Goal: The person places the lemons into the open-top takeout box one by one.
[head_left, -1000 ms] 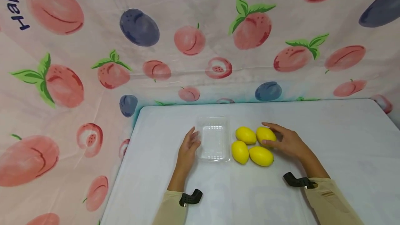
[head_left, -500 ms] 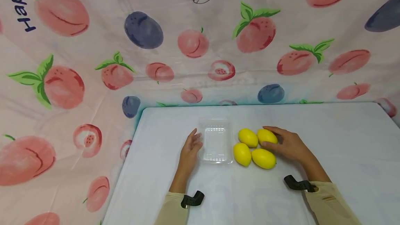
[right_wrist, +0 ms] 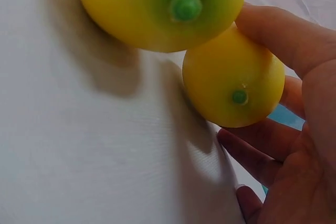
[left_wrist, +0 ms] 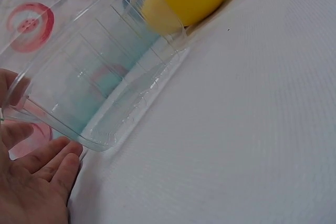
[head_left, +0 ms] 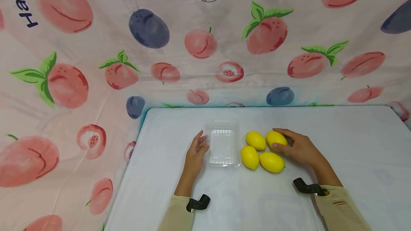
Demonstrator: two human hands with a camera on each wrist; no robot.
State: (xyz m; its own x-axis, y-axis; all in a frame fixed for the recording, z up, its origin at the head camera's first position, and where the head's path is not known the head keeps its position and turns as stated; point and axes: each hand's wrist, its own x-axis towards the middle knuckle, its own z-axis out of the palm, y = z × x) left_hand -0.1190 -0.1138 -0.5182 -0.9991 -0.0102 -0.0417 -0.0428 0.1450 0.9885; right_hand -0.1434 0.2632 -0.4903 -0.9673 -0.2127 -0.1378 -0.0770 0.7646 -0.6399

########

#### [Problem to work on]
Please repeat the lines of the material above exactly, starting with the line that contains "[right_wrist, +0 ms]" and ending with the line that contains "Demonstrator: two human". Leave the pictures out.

#### [Written answer]
[right_wrist, +0 ms] 
[left_wrist, +0 ms] 
[head_left, +0 ms] 
Demonstrator: two human hands with a camera on each wrist; no robot.

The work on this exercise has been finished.